O garoto disse que conseguiu se segurar na vegetação à margem do rio, mas acabou percorrendo uma distância de 1,7 km, levado pela água. Mesmo sem saber nadar, Daniel afirmou ter atravessado uma galeria que passa embaixo da Via Dutra. “Pensei que ia morrer”, disse o garoto.

 

Menino de 9 anos foi arrastado por cerca de 1,7 km durante as fortes chuvas que caíram no Estado do Rio de Janeiro

 

Daniel contou que, na altura do bairro de Rosa dos Ventos, conseguiu se agarrar à escada de uma ponte e subiu. Lá, pegou um ônibus e foi até Santa Eugênia, que fica a 4,5 km de distância, perto de onde a mãe trabalha, disse ele.

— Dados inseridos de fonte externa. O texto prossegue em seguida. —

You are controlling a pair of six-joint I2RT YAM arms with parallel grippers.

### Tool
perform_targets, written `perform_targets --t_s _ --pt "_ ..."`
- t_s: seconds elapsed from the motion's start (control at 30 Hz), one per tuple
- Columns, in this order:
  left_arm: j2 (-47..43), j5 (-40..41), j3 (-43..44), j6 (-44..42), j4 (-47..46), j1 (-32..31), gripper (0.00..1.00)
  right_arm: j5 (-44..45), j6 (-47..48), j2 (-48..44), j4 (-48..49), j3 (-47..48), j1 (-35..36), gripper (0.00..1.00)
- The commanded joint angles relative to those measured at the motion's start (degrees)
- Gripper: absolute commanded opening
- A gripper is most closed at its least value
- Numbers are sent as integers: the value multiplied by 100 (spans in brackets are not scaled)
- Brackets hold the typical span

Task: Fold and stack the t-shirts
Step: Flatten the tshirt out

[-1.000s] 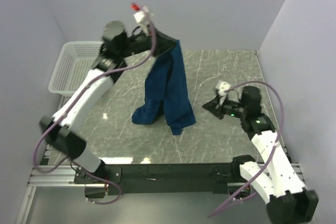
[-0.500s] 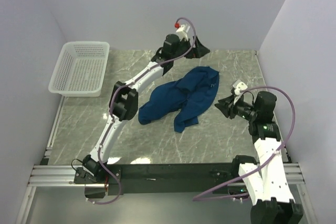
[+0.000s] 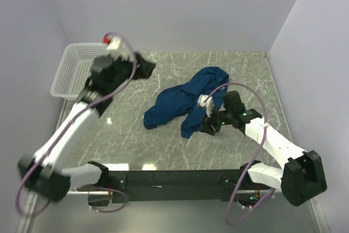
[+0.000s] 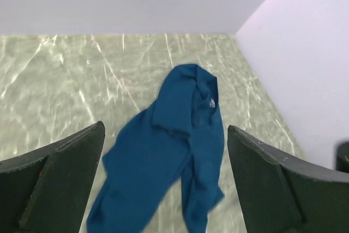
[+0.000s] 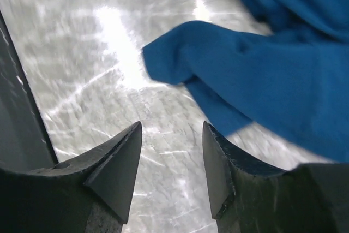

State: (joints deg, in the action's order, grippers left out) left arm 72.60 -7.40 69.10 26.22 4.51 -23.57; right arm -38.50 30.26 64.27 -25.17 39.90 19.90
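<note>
Two grippers are open, and neither one holds anything. The left gripper (image 3: 143, 67) hangs above the table (image 3: 136, 135). Its fingers (image 4: 60, 178) are spread very wide, with only air between them. From the top it looks blurry. It sits at about 10 o'clock from the t-shirt (image 3: 185, 99) and well apart from it. The white basket (image 3: 76, 72) is just beside that arm, at the table's 10 o'clock corner.

The right gripper (image 3: 207, 125) is low, close to the table. Its fingers (image 5: 117, 162) stand partly apart, and only bare table shows in the gap. It is right by the t-shirt's edge, on the 4 o'clock side. A blue corner of cloth lies just past the fingertips, not between them.

The dark blue t-shirt lies crumpled near the middle of the table. It runs from about 1 o'clock down to 7 o'clock, all bunched and not folded.
</note>
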Motion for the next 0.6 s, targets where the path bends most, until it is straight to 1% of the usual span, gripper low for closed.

Na rua, encontrou um amigo e acabou dormindo lá.

 

Segundo o pai, Anderson de Souza, disse ao Estado, a mãe do amigo tentou avisar que Daniel estava lá, mas não conseguiu – as linhas estavam sempre ocupadas.

 

“O Daniel falou para o amigo que a gente tinha deixado ele dormir lá”, afirmou.

 

No dia seguinte, os pais foram finalmente avisados e buscaram o filho.

 

“Não quero para ninguém o que passamos nesses dois dias”, disse a tia Gisele Leandro. Na quinta, quando o rio transbordou, Daniel havia saído para comprar pão. “Hoje (ontem) ele queria ir de novo, mas foi proibido”, disse o pai. Ele afirmou não entender por que o filho foi empurrado no rio. “Meu filho é tranquilo.”

 

À tarde, o menino foi levado pela mãe, Ivete Silva de Souza, ao Hospital Albert Schweitzer, em Realengo, na zona oeste da capital, para ser vacinado, porque ingeriu água possivelmente contaminada. Antes, foi a um posto de saúde no bairro de Comendador Soares, em Nova Iguaçu, mas não havia vacina. Ele sofreu apenas um arranhão no ombro esquerdo.

 

A Defesa Civil continuava ontem à procura do funcionário da Companhia Estadual de Águas e Esgotos (Cedae) Enéas Paes Leme, de 55 anos, desaparecido desde quinta em Xerém, Duque de Caxias. O número de desabrigados e desalojados pela chuva no Estado do Rio chegou a 2,5 mil, segundo balanço da Defesa Civil. O temporal deixou um morto em Xerém.